• _Your objective_:
As the answer, set down the lines below from the one containing "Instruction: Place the" through the one containing "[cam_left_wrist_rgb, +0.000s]", exactly and inclusively, and no others.

• _Excerpted records_:

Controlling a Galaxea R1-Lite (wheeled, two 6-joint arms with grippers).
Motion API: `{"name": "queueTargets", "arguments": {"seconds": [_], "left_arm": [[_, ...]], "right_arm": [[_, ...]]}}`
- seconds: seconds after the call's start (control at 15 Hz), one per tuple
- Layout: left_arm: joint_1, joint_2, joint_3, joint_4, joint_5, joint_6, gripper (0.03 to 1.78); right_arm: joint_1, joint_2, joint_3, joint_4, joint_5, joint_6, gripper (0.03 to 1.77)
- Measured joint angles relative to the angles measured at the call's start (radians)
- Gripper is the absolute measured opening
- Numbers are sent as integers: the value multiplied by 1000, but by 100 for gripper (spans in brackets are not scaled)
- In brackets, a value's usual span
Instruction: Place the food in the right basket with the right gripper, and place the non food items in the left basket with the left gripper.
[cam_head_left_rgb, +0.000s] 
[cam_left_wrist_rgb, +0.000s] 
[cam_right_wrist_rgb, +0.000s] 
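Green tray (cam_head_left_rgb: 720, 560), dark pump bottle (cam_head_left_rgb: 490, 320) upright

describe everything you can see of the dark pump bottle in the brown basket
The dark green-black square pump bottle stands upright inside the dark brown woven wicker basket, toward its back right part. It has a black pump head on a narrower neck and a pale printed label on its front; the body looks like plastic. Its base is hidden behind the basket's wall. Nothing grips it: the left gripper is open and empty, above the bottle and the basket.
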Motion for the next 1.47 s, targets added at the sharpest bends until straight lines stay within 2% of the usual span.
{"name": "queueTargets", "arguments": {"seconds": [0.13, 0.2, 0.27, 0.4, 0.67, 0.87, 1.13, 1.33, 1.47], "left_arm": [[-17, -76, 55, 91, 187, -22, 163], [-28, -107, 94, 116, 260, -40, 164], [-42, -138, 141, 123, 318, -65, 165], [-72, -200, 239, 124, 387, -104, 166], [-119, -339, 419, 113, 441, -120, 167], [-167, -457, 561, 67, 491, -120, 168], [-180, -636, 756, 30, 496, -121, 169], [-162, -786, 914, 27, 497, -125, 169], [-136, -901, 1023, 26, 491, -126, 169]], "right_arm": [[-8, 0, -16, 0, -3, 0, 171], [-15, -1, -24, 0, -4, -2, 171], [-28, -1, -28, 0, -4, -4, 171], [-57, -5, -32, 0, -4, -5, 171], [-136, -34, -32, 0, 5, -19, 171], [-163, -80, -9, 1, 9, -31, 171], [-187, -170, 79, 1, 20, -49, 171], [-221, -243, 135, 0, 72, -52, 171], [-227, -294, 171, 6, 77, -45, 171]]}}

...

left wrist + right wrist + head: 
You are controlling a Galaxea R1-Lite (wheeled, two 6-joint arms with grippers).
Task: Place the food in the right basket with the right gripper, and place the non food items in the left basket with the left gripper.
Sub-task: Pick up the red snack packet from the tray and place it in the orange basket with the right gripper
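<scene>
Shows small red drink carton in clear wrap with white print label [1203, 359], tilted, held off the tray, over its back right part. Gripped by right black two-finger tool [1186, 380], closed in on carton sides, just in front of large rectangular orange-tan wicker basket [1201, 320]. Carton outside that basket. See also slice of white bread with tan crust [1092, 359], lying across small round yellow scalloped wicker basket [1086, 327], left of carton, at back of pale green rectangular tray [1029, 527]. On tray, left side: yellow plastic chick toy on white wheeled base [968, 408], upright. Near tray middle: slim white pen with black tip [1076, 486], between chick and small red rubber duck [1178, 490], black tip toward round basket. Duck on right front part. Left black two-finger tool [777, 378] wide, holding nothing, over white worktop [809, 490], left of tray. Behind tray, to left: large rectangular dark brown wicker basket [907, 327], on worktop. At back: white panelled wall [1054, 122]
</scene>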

• _Written answer_:
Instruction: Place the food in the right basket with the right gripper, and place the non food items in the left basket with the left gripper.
[cam_head_left_rgb, +0.000s] 
[cam_left_wrist_rgb, +0.000s] 

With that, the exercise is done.